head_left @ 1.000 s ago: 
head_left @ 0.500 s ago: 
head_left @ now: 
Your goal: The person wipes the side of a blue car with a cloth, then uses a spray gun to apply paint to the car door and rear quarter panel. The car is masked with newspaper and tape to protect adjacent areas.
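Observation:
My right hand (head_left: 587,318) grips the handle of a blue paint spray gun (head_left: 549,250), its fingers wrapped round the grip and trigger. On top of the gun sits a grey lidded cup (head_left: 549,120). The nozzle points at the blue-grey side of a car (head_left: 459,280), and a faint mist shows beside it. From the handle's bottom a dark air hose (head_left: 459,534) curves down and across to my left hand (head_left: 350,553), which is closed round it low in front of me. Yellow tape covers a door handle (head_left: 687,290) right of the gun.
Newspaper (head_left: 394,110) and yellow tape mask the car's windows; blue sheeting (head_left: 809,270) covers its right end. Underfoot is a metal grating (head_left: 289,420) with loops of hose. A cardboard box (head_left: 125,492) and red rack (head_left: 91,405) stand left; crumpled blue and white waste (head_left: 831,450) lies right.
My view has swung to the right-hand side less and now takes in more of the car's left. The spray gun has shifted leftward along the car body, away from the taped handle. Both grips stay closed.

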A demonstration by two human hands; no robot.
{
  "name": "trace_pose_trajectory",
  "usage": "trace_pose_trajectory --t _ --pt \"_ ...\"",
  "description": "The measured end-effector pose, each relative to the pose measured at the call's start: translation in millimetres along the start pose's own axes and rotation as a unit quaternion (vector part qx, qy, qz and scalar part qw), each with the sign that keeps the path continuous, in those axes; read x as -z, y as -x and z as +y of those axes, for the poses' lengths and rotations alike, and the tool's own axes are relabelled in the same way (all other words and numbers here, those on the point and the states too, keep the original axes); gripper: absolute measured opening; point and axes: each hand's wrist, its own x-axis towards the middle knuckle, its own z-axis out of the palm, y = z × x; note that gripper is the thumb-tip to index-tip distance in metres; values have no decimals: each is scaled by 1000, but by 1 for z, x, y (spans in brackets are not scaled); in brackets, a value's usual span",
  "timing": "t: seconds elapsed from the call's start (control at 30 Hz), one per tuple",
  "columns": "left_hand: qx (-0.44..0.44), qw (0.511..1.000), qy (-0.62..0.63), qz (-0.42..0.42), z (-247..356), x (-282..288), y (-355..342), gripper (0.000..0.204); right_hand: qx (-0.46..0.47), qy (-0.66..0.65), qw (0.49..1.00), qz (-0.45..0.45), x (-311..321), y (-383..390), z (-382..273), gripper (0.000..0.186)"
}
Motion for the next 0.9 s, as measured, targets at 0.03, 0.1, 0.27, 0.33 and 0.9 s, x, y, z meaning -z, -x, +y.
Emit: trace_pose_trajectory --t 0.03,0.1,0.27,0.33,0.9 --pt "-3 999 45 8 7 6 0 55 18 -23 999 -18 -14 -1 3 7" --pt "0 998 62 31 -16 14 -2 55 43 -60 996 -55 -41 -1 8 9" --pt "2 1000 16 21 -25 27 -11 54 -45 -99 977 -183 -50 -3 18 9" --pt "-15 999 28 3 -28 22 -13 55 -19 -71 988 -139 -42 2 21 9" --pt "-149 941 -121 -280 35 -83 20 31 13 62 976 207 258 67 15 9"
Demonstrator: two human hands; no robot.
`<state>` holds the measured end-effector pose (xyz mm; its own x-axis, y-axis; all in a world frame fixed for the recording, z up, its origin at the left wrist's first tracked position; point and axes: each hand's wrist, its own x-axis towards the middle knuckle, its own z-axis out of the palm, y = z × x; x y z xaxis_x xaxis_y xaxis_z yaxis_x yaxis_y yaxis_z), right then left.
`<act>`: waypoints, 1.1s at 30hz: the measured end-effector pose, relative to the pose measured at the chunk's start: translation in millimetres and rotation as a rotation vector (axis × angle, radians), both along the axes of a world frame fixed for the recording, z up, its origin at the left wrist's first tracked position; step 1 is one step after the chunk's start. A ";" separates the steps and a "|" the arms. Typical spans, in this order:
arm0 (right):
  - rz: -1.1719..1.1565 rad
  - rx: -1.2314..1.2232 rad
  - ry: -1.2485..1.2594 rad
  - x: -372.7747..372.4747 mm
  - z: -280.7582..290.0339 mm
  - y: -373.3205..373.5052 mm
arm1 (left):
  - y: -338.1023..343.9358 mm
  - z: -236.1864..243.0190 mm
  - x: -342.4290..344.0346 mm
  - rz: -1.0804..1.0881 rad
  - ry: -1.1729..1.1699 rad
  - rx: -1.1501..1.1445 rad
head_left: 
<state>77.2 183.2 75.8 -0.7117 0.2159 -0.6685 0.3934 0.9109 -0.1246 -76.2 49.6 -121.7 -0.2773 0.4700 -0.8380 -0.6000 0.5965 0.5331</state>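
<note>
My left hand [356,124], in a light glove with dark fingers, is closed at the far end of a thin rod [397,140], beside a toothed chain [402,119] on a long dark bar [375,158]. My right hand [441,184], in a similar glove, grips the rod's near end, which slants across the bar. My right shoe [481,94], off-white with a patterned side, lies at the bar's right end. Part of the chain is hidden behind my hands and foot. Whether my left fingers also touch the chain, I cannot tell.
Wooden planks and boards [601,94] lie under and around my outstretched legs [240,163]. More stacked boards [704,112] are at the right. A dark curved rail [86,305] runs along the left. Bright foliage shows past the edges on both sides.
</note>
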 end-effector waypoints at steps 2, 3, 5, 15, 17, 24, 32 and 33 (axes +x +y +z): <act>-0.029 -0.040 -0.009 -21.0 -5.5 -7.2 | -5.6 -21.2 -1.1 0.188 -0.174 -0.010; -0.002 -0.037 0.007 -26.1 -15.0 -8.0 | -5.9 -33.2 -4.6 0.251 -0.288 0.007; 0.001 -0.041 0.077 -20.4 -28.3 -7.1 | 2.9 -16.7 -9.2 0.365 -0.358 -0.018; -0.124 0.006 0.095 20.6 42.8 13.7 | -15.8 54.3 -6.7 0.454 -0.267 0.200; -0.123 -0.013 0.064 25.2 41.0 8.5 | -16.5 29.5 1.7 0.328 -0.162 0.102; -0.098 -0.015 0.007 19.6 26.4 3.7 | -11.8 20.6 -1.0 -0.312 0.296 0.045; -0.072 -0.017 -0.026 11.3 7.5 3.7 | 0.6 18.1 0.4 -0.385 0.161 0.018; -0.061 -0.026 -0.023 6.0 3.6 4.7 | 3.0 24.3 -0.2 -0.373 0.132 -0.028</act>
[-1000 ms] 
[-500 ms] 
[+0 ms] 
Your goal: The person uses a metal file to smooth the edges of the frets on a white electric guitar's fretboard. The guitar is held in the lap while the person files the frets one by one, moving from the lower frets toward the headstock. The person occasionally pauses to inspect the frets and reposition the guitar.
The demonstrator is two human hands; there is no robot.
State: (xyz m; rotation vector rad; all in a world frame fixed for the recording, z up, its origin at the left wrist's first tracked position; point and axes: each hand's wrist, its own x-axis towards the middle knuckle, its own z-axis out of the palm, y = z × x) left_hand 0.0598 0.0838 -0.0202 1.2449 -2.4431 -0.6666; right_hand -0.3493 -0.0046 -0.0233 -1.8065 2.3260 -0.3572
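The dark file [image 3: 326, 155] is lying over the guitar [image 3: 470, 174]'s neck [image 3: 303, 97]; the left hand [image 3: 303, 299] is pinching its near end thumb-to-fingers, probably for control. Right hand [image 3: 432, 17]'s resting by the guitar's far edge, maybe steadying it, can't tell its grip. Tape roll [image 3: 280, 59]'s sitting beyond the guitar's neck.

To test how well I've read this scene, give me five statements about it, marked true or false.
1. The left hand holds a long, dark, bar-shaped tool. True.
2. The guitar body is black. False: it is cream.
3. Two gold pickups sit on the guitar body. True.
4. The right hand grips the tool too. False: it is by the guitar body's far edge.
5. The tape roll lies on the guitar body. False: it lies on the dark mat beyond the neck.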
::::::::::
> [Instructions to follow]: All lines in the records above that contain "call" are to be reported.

> [Your solution]:
  "description": "The measured end-effector pose, each relative to the pose measured at the call's start: translation in millimetres along the start pose's own axes and rotation as a unit quaternion (vector part qx, qy, qz and scalar part qw), each with the sign that keeps the path continuous, in those axes; read x as -z, y as -x and z as +y of those axes, for the poses' lengths and rotations alike, and the tool's own axes are relabelled in the same way (all other words and numbers here, those on the point and the states too, keep the original axes); gripper: absolute measured opening; point and axes: each hand's wrist, its own x-axis towards the middle knuckle, its own z-axis out of the palm, y = z × x; note that gripper is the thumb-tip to index-tip distance in metres; values have no decimals: each is scaled by 1000, but by 1 for z, x, y (spans in brackets are not scaled); in brackets, a value's usual span",
  "timing": "t: seconds elapsed from the call's start (control at 30 Hz), one per tuple",

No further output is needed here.